AIM OF THE EXERCISE: All lines from the one containing "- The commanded" down to the one containing "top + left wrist", both ends included, are to be given again exactly; omit the rest of the listing below.

TASK INPUT:
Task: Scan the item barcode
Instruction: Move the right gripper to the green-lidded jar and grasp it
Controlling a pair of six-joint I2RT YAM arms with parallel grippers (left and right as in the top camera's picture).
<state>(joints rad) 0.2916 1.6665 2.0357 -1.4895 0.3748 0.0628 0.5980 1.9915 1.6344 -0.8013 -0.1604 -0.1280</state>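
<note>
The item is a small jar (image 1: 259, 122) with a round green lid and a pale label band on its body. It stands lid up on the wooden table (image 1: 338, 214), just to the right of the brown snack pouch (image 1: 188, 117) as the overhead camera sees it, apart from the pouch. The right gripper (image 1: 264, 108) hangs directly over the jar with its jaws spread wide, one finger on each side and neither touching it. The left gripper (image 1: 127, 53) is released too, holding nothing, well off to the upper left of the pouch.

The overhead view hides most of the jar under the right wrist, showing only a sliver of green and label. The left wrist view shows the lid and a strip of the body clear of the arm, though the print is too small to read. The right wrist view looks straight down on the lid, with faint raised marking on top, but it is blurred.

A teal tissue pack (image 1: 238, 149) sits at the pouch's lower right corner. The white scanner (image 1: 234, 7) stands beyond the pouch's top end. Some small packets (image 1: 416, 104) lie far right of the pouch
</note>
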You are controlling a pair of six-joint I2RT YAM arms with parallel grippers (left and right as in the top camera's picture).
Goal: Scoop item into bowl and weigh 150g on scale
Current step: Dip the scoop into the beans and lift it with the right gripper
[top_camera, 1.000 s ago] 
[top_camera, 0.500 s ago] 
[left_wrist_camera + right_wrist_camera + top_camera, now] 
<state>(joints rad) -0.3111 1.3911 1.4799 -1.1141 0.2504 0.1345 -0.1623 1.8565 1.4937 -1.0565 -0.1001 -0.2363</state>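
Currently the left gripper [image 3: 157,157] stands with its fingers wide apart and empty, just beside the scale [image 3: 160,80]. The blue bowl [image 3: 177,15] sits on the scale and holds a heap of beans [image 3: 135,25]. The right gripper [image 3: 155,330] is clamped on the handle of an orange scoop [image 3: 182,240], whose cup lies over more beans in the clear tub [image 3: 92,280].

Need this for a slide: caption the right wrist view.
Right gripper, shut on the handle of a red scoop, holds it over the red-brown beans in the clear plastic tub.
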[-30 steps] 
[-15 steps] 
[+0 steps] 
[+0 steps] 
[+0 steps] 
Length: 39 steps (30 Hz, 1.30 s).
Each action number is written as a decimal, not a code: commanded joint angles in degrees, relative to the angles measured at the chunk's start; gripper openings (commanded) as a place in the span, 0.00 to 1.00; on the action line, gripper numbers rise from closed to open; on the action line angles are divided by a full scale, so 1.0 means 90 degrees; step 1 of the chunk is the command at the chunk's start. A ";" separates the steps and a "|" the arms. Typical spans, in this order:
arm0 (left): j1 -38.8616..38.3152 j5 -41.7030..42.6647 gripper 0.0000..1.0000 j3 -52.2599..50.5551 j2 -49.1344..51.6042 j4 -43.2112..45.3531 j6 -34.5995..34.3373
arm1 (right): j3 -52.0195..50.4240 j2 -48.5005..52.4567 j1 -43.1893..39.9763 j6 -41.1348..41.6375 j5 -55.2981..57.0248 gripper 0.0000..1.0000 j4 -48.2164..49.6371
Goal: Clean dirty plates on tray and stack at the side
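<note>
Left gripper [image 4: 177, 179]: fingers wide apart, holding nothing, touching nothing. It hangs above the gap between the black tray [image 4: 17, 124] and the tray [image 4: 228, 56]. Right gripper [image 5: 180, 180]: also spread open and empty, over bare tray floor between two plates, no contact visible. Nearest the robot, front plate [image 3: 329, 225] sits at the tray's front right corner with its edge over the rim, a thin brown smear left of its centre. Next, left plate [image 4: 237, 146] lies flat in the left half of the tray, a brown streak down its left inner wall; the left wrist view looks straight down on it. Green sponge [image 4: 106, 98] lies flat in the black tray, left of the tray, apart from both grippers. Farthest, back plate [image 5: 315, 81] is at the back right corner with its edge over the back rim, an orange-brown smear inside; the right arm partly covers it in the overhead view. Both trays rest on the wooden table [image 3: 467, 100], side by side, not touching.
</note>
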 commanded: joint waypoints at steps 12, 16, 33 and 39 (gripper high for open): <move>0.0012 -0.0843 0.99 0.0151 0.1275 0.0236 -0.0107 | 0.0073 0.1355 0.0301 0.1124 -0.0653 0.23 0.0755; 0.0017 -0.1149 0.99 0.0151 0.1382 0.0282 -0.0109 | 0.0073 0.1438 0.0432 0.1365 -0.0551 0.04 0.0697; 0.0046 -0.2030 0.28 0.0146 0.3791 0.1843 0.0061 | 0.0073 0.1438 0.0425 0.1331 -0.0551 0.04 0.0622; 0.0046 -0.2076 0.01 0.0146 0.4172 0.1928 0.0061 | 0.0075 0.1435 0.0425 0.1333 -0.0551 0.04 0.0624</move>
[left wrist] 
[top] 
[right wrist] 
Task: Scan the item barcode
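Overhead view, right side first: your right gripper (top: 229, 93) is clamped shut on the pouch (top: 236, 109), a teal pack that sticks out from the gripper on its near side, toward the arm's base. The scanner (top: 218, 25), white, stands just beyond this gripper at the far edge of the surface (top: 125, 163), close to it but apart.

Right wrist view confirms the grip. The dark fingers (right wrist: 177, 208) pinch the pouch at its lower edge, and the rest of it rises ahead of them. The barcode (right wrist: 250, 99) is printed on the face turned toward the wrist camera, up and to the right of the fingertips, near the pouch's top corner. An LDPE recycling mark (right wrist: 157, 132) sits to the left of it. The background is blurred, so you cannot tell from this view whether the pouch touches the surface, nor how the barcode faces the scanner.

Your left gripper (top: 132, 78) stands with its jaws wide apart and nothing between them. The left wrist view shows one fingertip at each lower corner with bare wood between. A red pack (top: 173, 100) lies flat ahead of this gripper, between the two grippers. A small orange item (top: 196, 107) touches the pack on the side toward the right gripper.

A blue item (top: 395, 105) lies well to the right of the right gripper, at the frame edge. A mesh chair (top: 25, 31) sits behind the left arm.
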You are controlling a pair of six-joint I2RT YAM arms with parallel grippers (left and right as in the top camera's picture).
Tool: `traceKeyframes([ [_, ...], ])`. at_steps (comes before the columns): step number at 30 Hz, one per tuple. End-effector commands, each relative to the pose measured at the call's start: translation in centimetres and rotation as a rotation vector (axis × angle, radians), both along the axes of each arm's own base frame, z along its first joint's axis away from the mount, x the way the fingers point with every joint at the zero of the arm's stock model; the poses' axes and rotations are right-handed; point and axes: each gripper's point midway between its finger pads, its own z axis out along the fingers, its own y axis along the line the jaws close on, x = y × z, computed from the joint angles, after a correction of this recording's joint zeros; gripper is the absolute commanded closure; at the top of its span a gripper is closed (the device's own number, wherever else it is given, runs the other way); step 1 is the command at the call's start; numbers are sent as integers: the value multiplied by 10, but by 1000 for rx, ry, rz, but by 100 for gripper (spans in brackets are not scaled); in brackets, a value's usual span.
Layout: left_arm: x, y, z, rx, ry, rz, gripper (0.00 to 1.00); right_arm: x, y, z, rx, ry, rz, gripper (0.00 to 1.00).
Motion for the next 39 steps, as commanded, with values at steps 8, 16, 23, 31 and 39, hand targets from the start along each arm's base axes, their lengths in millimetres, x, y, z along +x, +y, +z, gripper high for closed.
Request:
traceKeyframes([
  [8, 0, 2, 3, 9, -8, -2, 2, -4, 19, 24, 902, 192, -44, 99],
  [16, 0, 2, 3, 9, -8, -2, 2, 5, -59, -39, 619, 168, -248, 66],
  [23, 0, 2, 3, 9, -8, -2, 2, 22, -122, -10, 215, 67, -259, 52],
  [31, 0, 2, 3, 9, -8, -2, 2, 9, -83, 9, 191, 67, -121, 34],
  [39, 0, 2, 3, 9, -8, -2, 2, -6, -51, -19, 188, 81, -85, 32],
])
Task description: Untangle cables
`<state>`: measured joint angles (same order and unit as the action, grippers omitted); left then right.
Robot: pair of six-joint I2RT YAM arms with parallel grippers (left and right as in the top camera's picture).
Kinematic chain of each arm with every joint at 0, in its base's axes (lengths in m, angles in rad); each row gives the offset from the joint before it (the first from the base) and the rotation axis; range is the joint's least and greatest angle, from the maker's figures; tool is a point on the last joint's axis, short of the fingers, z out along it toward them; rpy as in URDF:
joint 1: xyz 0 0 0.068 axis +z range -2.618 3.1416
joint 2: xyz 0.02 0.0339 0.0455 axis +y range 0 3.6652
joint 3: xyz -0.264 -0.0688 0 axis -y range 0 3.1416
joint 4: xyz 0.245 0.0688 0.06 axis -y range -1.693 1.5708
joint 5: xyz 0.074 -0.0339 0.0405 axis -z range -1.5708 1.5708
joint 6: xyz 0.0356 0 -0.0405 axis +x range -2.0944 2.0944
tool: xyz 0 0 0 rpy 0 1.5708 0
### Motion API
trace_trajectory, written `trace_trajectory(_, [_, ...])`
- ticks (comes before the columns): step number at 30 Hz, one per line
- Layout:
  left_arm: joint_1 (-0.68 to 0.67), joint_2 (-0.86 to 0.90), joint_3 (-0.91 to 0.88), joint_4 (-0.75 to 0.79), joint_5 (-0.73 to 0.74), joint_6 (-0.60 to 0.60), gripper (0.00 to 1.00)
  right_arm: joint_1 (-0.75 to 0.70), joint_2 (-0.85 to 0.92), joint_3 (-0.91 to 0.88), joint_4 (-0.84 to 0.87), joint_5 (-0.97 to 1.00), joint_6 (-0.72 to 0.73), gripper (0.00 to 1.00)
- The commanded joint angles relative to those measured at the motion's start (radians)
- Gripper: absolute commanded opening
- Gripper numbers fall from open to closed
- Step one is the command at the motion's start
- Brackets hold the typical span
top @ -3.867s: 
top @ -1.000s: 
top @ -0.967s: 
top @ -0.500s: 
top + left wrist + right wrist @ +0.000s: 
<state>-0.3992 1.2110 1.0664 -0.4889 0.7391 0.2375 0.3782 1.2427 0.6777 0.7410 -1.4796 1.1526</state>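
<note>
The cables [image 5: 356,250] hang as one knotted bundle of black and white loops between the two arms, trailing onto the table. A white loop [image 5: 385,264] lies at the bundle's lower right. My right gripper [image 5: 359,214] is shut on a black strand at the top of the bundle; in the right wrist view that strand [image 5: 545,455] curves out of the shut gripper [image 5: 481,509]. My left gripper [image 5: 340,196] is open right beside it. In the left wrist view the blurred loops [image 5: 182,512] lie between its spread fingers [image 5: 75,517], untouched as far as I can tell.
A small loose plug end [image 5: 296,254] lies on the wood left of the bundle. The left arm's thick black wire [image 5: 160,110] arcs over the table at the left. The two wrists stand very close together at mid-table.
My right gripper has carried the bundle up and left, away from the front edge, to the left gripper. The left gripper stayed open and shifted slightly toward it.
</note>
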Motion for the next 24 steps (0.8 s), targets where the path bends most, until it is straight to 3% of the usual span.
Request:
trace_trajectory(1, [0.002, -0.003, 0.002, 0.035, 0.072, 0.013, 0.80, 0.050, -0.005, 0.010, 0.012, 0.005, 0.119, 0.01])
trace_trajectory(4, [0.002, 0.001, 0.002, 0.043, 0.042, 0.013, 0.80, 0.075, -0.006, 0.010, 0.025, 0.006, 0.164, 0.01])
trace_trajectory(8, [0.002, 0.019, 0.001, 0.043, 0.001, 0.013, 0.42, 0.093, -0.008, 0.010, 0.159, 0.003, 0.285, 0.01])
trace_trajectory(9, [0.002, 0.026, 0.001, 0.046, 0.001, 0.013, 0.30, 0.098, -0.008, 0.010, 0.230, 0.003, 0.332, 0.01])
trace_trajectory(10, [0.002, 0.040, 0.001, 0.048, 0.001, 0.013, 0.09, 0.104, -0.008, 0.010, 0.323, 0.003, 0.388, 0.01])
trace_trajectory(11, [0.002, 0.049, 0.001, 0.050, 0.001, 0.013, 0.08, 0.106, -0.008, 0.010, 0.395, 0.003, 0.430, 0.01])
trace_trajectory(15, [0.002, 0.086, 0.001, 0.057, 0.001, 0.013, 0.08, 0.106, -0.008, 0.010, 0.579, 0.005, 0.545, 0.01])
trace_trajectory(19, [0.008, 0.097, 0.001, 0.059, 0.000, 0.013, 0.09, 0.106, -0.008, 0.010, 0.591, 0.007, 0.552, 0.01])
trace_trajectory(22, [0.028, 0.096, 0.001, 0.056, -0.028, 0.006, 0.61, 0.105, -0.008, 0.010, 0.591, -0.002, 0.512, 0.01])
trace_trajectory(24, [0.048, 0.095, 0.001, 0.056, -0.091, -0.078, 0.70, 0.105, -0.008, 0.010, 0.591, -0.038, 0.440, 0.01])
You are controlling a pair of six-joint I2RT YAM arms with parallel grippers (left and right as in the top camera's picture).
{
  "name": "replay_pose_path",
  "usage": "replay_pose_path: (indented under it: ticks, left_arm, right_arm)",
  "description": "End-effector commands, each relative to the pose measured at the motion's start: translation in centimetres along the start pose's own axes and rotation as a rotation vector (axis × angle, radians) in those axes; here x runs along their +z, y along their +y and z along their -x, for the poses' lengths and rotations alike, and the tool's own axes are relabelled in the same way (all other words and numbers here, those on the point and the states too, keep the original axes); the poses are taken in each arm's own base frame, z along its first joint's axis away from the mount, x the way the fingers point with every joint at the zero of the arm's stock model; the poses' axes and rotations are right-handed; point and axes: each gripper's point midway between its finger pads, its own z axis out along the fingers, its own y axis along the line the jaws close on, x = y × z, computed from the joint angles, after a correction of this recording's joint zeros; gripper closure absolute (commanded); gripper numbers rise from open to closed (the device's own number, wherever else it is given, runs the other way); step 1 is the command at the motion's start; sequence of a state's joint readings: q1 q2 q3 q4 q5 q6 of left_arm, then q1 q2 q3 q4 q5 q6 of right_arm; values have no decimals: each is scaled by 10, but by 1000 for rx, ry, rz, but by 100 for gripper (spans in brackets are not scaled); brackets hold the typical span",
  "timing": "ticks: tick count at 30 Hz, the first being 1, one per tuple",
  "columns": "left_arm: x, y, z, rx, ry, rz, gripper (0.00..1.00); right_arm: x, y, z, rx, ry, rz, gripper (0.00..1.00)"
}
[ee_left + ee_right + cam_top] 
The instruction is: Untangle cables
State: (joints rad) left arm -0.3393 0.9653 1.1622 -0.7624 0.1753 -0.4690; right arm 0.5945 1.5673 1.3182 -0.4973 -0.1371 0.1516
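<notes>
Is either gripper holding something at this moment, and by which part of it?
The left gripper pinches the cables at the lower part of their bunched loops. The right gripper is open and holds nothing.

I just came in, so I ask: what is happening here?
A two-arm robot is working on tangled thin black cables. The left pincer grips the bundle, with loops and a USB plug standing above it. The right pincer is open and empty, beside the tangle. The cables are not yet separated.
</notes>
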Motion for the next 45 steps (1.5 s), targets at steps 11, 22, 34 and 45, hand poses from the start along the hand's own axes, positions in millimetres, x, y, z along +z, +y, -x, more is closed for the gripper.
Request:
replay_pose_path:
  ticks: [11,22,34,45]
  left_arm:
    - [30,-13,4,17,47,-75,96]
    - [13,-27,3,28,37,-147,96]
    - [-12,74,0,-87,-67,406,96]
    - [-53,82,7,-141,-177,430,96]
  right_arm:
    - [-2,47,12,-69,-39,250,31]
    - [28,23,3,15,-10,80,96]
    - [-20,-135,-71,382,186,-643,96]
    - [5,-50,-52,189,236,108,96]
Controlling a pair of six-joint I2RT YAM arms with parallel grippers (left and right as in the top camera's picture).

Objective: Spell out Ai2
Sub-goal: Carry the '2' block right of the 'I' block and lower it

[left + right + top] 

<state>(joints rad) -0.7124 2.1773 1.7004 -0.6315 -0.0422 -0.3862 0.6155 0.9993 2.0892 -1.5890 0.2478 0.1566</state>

EXPECTED ANSWER:
- The commanded joint angles relative to those measured at the motion's start (radians)
- Gripper: absolute commanded opening
- Gripper numbers fall from open to closed
- Step one is the command at the motion's start
- Brackets hold the typical span
top @ -3.867s: 
top @ -1.000s: 
top @ -0.967s: 
top @ -0.500s: 
top + left wrist + right wrist @ +0.000s: 

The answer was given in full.